# Find the work done in pumping all the water out of the tank through a spout 6 feet above the top of the tank.

A conical tank, full of water, has a radius of 10 feet at the top and an altitude of 8 feet. Find the work done in pumping all the water out of the tank through a spout 6 feet above the top of the tank.

$$62.5\pi \int_0^8 (10-\frac54y)^2 (y+6) \,dy= (400000\pi)/3$$

This is how I set up the integral and then my answer, I think its wrong but I am unsure of how to properly set up this problem.

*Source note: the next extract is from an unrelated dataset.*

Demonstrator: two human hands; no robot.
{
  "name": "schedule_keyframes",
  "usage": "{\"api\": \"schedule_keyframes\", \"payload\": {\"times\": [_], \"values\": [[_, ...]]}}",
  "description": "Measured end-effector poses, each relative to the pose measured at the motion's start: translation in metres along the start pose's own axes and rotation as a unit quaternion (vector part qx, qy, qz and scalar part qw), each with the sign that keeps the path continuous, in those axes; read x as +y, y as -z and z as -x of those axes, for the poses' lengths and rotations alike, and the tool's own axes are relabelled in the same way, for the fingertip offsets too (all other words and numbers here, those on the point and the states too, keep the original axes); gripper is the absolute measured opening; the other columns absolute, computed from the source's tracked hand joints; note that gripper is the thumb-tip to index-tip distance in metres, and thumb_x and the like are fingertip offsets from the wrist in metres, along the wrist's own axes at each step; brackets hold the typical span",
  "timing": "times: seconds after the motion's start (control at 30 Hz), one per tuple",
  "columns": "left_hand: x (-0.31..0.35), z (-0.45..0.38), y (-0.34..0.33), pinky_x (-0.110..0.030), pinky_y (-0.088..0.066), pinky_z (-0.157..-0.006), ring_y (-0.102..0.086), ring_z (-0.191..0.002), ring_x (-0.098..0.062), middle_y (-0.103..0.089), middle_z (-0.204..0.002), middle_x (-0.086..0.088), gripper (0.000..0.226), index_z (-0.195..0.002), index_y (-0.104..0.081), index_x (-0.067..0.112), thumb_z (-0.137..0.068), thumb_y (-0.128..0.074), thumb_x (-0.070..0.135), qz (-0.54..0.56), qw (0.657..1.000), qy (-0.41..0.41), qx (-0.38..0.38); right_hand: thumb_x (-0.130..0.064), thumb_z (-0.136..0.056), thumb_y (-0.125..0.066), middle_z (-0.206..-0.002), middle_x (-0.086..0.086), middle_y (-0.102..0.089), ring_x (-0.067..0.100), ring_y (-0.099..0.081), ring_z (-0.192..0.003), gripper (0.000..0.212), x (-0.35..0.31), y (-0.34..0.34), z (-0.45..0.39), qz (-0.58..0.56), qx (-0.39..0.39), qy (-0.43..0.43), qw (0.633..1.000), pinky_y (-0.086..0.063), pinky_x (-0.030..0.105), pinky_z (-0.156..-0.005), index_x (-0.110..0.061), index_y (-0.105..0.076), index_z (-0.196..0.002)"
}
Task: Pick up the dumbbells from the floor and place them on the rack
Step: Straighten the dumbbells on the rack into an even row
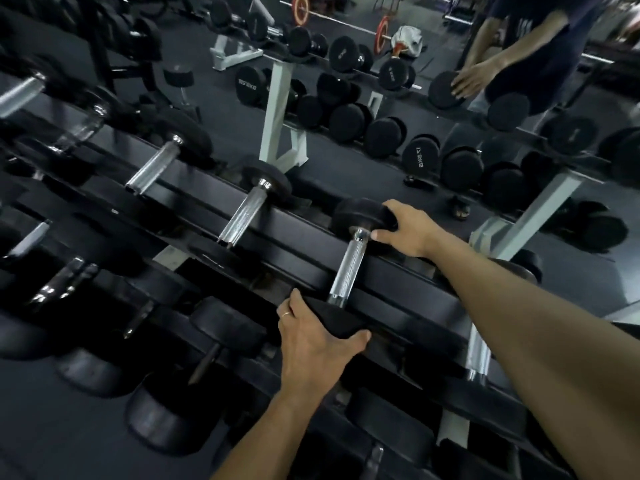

• Can you explain why and how you came to this integral? Commented Mar 21, 2020 at 20:29
• I used the formula W = F * D I used this formula because we are suppose to figure out the parts for each and then use the integral to find the work done
– wave
Commented Mar 21, 2020 at 20:29
• Why do you integrate from $0$ to $2$? Commented Mar 21, 2020 at 20:33
• Oh, my bad that is suppose to be 0 to 8
– wave
Commented Mar 21, 2020 at 20:34
• And the radius of the cone at the altitude $-8$ feet should be equal to zero. It is not so in your proposal. And what is the $62.5$ coefficient? Commented Mar 21, 2020 at 20:38

The tank is an upside down cone. Let's choose $$y=0$$ to be at the vertex. At $$y=8$$ the radius of the horizontal cross section is $$10$$, so at any intermediate $$y$$ the radius is $$r=y\frac{10}8$$ The volume of a disk full of water at height $$y$$ and thickness $$dy$$ is then $$dV=\pi r^2(y) dy=\pi\frac {25}{16}y^2dy$$ The work done to move this water is $$dW=\rho g dV\cdot(6+(8-y))$$ Here $$\rho g$$ is the weight density. You need to move the water to the top of the tank $$(8-y)$$ feet, then extra $$6$$ feet to the spout. So $$W=\int_0^8dW=62.5\pi\frac{25}{16}\int_0^8y^2(14-y)dy$$
Note: I think yours is similar, except that you chose $$y=0$$ at the top of the tank, and $$y$$ increasing towards the bottom.